Four years before starting this memoir—that is, back in 2004—I retired from my job as a professor of computer science at San Jose State University in Silicon Valley. I taught for thirty-seven years, some­times taking a semester or two off. Although I always felt good about the social usefulness of teaching, I also regarded it as a day-job, with my writing being my real job. Once I was old enough to get a pension, I was happy to step away from teaching and put my full energy into writing.

Being retired felt weird at first. When you quit a job, you’re losing part of your identity.

During my second winter off, in 2005, I spent a few days organizing my papers in the basement. I had a lot of stuff—reaching all the way back to a carton of papers my mother had stored—I had drawings from kinder­garten, letters to friends and family, love notes to my girlfriend (and eventual wife) Sylvia, early literary efforts, volume upon volume of jour­nals, traces of my teaching and research, novel notes—and unclassifiable late-night scribbles from me, as dogfather, creeping up from the family den to howl at the moon.

I looked at everything and organized it into four plastic boxes with hanging file holders.
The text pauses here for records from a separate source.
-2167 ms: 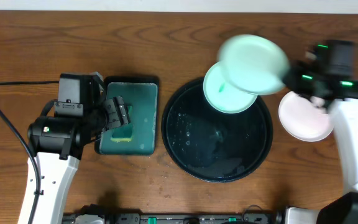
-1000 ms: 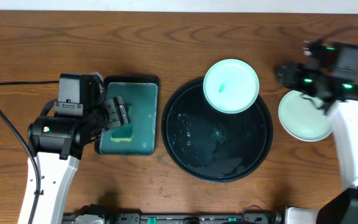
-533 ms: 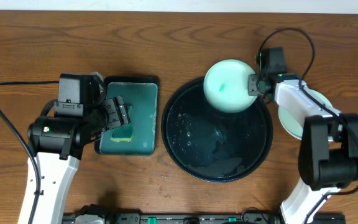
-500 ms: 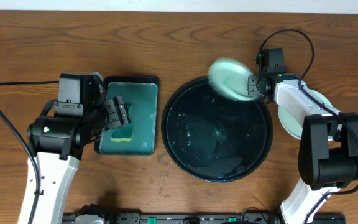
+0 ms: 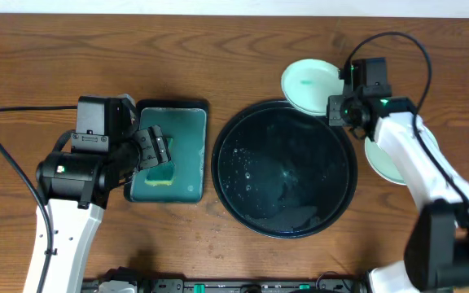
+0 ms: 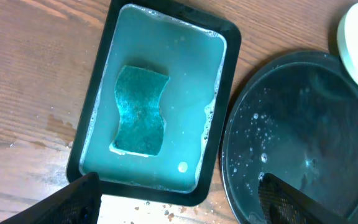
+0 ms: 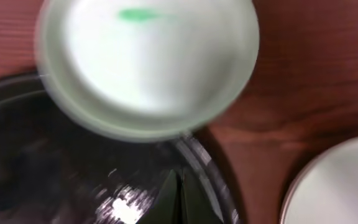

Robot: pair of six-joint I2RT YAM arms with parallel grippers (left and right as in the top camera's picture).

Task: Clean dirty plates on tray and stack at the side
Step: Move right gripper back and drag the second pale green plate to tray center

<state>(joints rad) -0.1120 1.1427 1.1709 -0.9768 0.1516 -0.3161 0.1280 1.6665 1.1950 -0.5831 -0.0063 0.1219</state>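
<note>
We see free room above the tray (image 5: 283, 183), whose middle is bare; at its far right rim the plate (image 5: 309, 83) and the right arm (image 5: 405, 150) stand in the way.

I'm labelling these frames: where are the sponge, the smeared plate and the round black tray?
sponge (image 6: 140, 112): left wrist view, middle of its top.
smeared plate (image 7: 148, 68): right wrist view, its centre.
round black tray (image 5: 283, 175): overhead view, bare wet floor.

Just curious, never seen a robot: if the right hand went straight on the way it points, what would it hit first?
Most likely the plate with the green smear, just ahead of the shut right hand, overlapping the rim of the black tray. Blur leaves it unclear whether they already touch.
</note>
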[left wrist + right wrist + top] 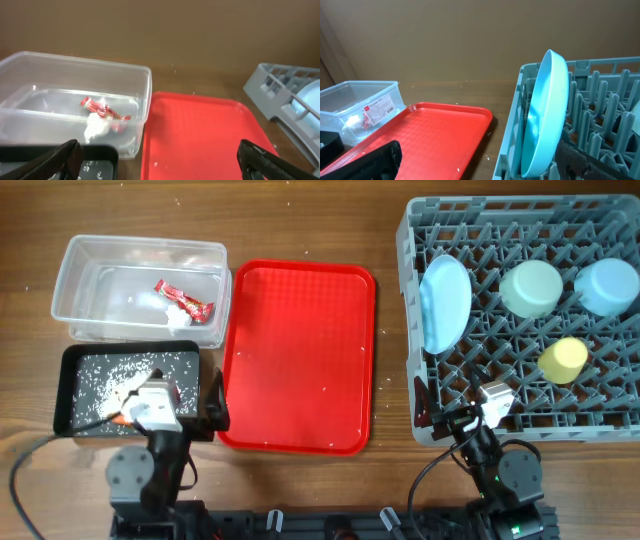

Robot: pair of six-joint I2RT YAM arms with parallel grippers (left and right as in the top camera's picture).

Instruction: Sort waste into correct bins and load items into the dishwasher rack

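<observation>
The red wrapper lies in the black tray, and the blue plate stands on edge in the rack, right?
Not quite: the wrapper lies in the clear tub, as the overhead view shows. The plate does stand on edge in the rack.

Middle of the table (300,220) is wide open: the red tray (297,355) lies flat and low, easy to pass over. The left edge is crowded, with the clear tub (140,246) at the back and the black tray (64,385) just in front. On the right, the rack (412,370) wall and the upright plate (445,302) block low sideways reach, so there's room only from above.
</observation>
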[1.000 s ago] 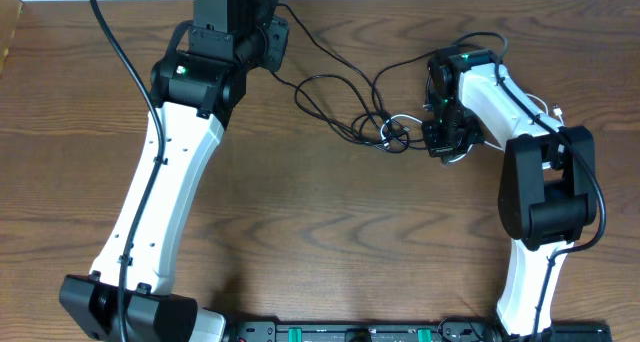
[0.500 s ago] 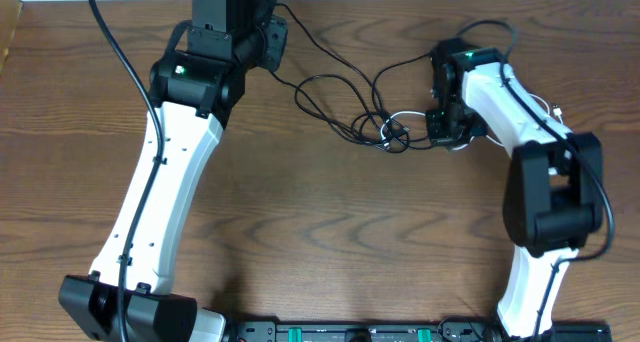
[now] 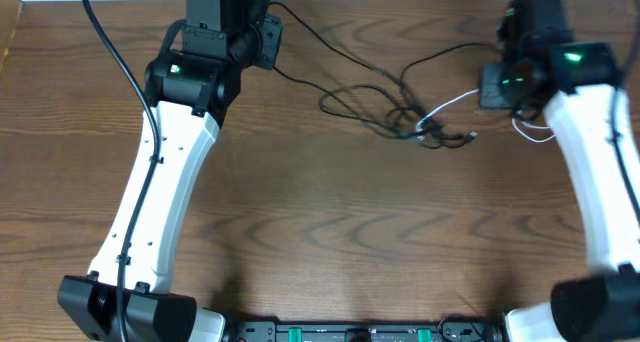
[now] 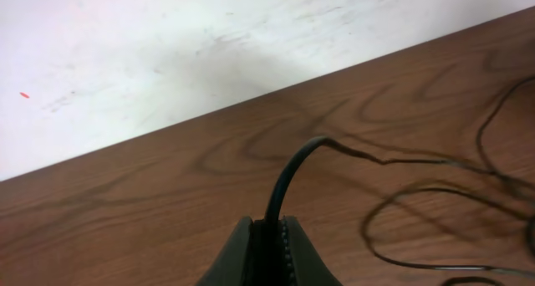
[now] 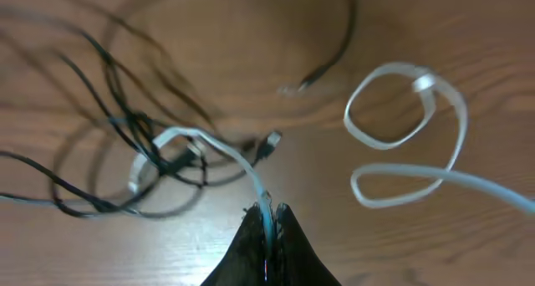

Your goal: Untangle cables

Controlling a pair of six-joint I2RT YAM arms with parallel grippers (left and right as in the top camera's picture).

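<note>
Stretching side to side: cables [image 3: 424, 132]

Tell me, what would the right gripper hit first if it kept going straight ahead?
Likely the small plug lying just ahead of the right gripper, which pinches the white cable; depth is unclear, so perhaps bare table first.

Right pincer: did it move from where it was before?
Yes. The right pincer, shut on the white cable, went right and toward the table's far edge, dragging the black cables along.
</note>
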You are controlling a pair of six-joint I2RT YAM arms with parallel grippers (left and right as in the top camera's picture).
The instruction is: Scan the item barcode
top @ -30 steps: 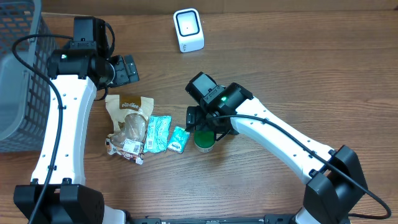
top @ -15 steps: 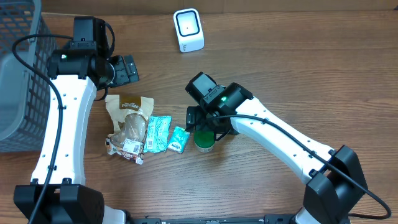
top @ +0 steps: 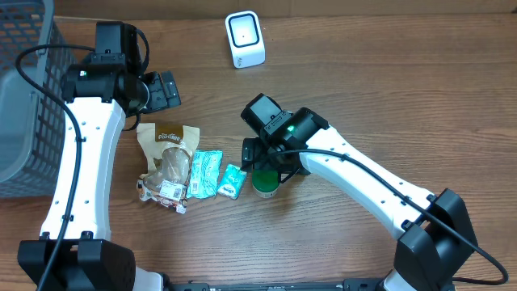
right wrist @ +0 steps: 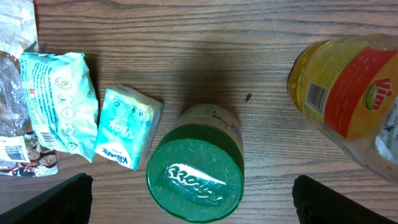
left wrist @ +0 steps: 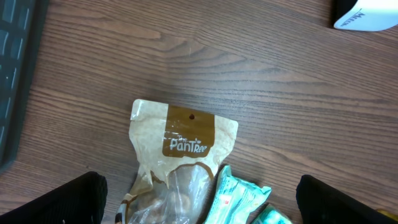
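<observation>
Jar (right wrist: 194,174), upright, green-lidded

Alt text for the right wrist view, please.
A green-lidded jar stands upright on the wooden table, seen from above. Left of it lie a Kleenex pack and a mint-green packet; a yellow Vim bottle is at upper right.

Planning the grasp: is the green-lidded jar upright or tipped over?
Upright. The jar shows its round green lid facing the right wrist camera above.
</observation>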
I physically touched all of them, and for a little while I knew where they all were.

There’s something deeply melancholy about old papers. I’m kind of hoping I don’t have to root around in them again. I’d rather wing my autobiography, as if I were talking to you during a car-trip, letting the important stories bubble up.

The one basement paper that I’ll mention was a little journal that my mother’s mother kept when she was born. On the first page I saw my mother’s name and birth-year—Marianne von Bitter, 1916—and pressed into the journal were two of my dear mother’s curls. Blonder than I would have expected, and very fresh-looking, as if they’d been snipped the day before, rather than ninety years ago. I kissed them.


I was pretty bewildered, that first month after my cerebral hemorrhage. I felt like my mind was a giant warehouse where an earthquake had knocked everything off the racks—and I had to reshelve things one by one. I was, like, “Oh, yes, that’s a steam shovel, that’s a potty, that’s a quartz crystal, that’s my first day of nursery school.”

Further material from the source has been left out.